Excellent work identifying the issues. Let me provide a comprehensive solution for IPsec tunnel stability between Azure VPN Gateway and branch office firewalls:
Primary Issues Identified:
- IPsec policy mismatch - SA lifetime differed (Azure: 3600s, ASA: 28800s)
- DPD timeout mismatch - ASA too aggressive (30s) vs Azure (45s)
- Potential NAT-T UDP session timeout on intermediate firewall
Complete Solution:
1. Align IPsec Phase 2 (ESP) Policies:
Both sides must match exactly:
Encryption: AES256-CBC
Integrity: SHA256
PFS Group: DHGroup14 (PFS2048)
SA Lifetime: 3600 seconds (1 hour)
Data Lifetime: 102400000 KB
2. Configure Dead Peer Detection (DPD):
Set consistent DPD on Cisco ASA:
crypto ikev2 policy 10
lifetime 86400
crypto ipsec ikev2 ipsec-proposal AZURE-PROPOSAL
protocol esp encryption aes-256
protocol esp integrity sha-256
tunnel-group <Azure-VPN-IP> ipsec-attributes
ikev2 remote-authentication pre-shared-key <PSK>
ikev2 local-authentication pre-shared-key <PSK>
isakmp keepalive threshold 10 retry 2
DPD effective timeout: 45 seconds (matches Azure)
3. Address NAT-T Session Timeout:
If intermediate firewall exists, two approaches:
A) Increase UDP 4500 timeout on Fortinet:
config system session-ttl
set default 3600
end
B) Generate keepalive traffic from Azure:
Create a Logic App or Function App to ping branch subnet every 60 seconds, maintaining tunnel activity.

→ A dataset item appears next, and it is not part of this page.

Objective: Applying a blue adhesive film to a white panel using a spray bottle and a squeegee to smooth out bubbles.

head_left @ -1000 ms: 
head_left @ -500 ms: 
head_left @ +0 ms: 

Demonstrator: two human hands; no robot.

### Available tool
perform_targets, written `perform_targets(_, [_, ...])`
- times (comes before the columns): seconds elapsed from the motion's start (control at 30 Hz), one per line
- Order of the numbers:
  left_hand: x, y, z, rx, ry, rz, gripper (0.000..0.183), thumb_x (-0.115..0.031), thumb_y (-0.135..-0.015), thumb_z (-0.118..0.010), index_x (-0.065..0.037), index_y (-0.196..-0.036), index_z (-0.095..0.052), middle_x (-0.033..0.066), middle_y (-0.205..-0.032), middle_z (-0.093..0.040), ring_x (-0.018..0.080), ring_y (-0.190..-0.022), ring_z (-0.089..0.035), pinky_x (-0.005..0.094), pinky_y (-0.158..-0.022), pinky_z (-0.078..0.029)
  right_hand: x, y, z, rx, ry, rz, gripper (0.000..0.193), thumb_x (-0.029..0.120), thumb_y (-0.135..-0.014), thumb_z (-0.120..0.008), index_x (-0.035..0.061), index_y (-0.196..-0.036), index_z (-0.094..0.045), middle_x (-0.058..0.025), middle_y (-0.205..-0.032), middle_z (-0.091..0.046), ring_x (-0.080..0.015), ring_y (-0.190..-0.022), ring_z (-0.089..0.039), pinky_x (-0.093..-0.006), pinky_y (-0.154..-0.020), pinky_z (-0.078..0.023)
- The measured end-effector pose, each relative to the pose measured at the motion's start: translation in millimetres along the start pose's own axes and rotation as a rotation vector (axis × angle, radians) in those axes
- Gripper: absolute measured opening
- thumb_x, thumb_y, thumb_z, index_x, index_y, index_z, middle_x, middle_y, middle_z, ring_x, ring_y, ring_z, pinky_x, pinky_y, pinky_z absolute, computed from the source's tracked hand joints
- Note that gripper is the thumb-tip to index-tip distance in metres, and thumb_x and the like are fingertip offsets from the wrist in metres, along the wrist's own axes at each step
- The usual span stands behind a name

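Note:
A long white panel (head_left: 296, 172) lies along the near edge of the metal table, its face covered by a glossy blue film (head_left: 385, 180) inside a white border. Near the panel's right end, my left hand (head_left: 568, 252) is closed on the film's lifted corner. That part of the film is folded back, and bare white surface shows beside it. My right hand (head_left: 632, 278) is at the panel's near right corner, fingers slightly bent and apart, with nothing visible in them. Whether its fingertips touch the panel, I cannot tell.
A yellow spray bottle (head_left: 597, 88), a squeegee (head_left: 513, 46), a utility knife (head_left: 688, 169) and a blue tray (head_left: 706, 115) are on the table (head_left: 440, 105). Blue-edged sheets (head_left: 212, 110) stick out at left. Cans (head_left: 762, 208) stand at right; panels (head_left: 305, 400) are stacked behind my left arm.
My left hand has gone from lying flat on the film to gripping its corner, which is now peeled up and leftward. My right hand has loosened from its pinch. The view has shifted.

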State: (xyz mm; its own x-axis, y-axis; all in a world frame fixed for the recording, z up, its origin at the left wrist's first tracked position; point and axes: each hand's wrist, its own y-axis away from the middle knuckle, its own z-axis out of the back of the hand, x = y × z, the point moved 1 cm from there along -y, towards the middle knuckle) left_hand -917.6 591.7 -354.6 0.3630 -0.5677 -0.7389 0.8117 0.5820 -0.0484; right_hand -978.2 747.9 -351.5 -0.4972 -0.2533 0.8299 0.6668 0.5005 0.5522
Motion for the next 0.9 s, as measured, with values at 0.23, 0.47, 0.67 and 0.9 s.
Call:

4. Enable VPN Diagnostics on Azure:
az network vnet-gateway vpn-client generate \
--resource-group rg-network \
--name vpn-gateway-prod \
--processor-architecture Amd64
Download logs to analyze IKE negotiations and identify exact failure points.
5. Verify Firewall Timeout Settings:
On Cisco ASA, ensure idle timeout doesn’t conflict:
timeout conn 1:00:00 half-closed 0:10:00 udp 0:02:00
Change UDP timeout if needed: `timeout udp 1:00:00
6. Implement Connection Monitor:
Use Azure Network Watcher to continuously monitor tunnel health:
- Create Connection Monitor targeting branch subnet
- Set alert threshold for packet loss > 5%
- Configure notification for tunnel state changes
Verification Steps:
- Clear existing IPsec SAs on both sides
- Re-establish tunnel and verify policy match:
show crypto ipsec sa on ASA
- Check Azure VPN Gateway metrics for ‘Tunnel Ingress/Egress Bytes’
- Monitor for 48 hours - tunnel should remain stable
- Simulate idle period (no traffic for 30 minutes) and verify tunnel stays up
Common Gotchas:
- Azure uses policy-based selectors (0.0.0.0/0) - ensure ASA crypto ACL matches
- BGP over IPsec requires additional keepalive configuration
- Multiple branch offices need unique local/remote networks in crypto ACLs
- Azure VPN Gateway SKU affects throughput and tunnel count
Best Practices:
- Use IKEv2 over IKEv1 for better stability and faster reconnection
- Document all IPsec parameters in configuration management
- Set up automated alerts for tunnel state changes
- Implement redundant tunnels using active-active VPN Gateway if critical
The key insight: IPsec tunnel flapping is almost always due to policy mismatches (SA lifetime, DPD, encryption/integrity) or intermediate firewall session timeouts. Azure’s VPN diagnostics logs are invaluable for pinpointing the exact negotiation failure. Once policies align and NAT-T sessions are preserved, tunnels remain stable even under low traffic conditions.